Storage as file

Motivation

Ethereum friendly blockchains keep storage in a separate key/value database per request. This has some drawbacks:

  • Since there is a global database that stores all storages, the storage key is a combination of \(Key_{contract} + Key_{item}\) that is a bit messy.
  • Storage data can’t have any meta data, because they are scattered in different places in the key/value database.
  • Storages per smart contract can’t be Merklized. Ethereum came with another solution to calculate the hash of the whole storage. They defined a hexary Patricia tree that is quite suboptimal.

Here we discuss how we can address the above issues by dedicating a separate file as Storage File per smart contract. In this scenario, users should purchase the storage file with required capacity before deploying the smart contract. Once the purchase is done, a separate empty file will be created and dedicated for the user. The size of the file is the same as the purchase size. For example users can purchase 10 MB or 120 MB of storage files depending on their need and renew them yearly.

Structure

Each storage file has three parts: Header, ByteCodes and contract storage.

Storage file structure

The Header of the storage file keeps some meta data like storage file index, last payment time, total storage size, etc. In the ByteCodes section the byte codes of the smart contract will be saved and in the storage section, the actual storage of the smart contract will be stored.

Storage APIs

Smart contracts can only change data in storage sections. To achieve that the smart contract executer (virtual machine) should introduce these APIs:

/// This API requests the host to read the slice of `data` from the storage file
/// at the given `offset`.
fn read(&self, offset: u32, data: &mut [u8]) -> Result<(), HostError>;

/// This API requests the host to write the slice of `data` into the storage file
/// at the given `offset`
fn write(&self, offset: u32, data: &[u8]) -> Result<(), HostError>;

These APIs are similar to SLoad and SStore opcodes in Ethereum Virtual Machine (EVM). But instead of key and value, they accept offset and data parameters.

Storage Allocation

In order to allocate storage space safely and efficiently user can use these predefined methods:

/// Allocates storage space with the specific `length` and returns the
/// offset of allocated space in the storage file.
pub fn allocate(&self, length: u32) -> Result<Offset, Error>;

/// Deallocates the storage space at the specific `offset` and `length`
pub fn deallocate(&self, offset: Offset, length: u32) -> Result<(), Error>;

Storage Stack

There is a fixed stack with 32 elements at the beginning of the storage . The first item in this stack is reserved and used for managing deallocated storage spaces. Users can use other stack items to keep the offset of the allocated spaces for the smart contract variables.

Storage stack

Data Collections

Usually in smart contracts developers are interested in data collections like Search Trees or Hash Tables to look up values by the associated keys. Most programming languages come up with some builtin collections, however we can’t use them in smart contracts because they use RAM that is inconsistent. However we can have storage equivalent of these data collections that instead of dealing with memory they are dealing with the storage file. You can naively consider storage as dedicated consistent memory for the smart contract.

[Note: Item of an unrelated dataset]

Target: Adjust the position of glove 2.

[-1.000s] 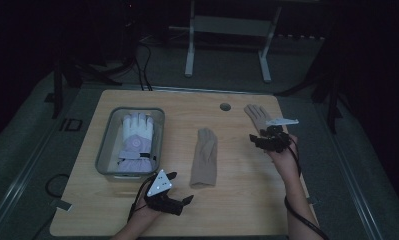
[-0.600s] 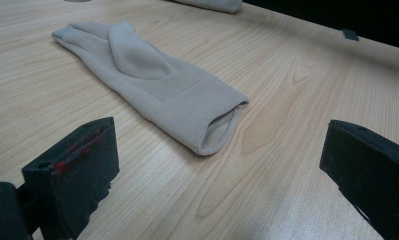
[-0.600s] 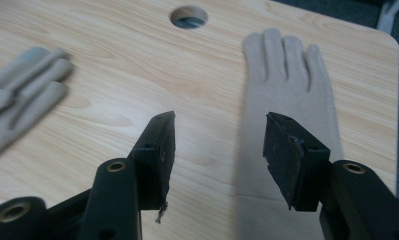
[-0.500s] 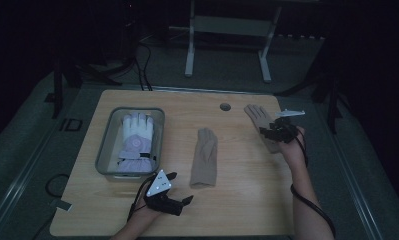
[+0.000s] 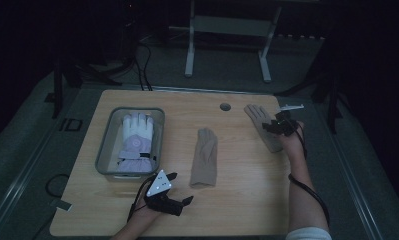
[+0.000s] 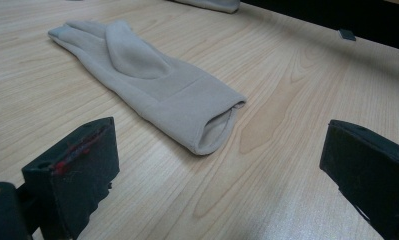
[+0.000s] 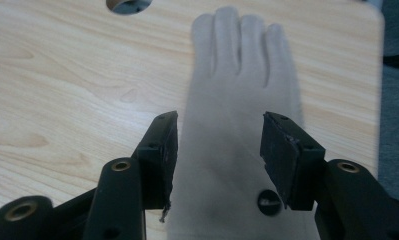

Right now these data collection is available to use inside the smart contract: StorageVector, StorageString, StorageLinkedList, StorageBST and StorageHasTable.

Merklizing Storage

To make sure all the nodes have the same state we need to calculate the hash of all storage files. Merkle tree can help us to easily calculate the root hash very fast. We need two Merkle trees, one for calculating the root hash of each storage file and the second for calculating the root hash of all storage files.

Single storage file Merkle tree

We can divide each file into small chunks of data and calculate the hash of each chunk once. Since we know exactly which chunk has changed after executing the smart, contract we can easily reconstruct the tree and calculate the merkle root again.

Whole storage Merkle tree

Each file has a unique index. With using that index we can make sure that the position of the leaf nodes in the Merkle tree is always the same. The same technique we used for calculating the state hash.

Storage Merkle tree

Example

As an example we have implemented the ERC20 smart contract based on this idea. The implementation can be found here

Testing

One of the consequences of Storage as File is that testing smart contracts becomes easier. What we need is only to mock the storage file.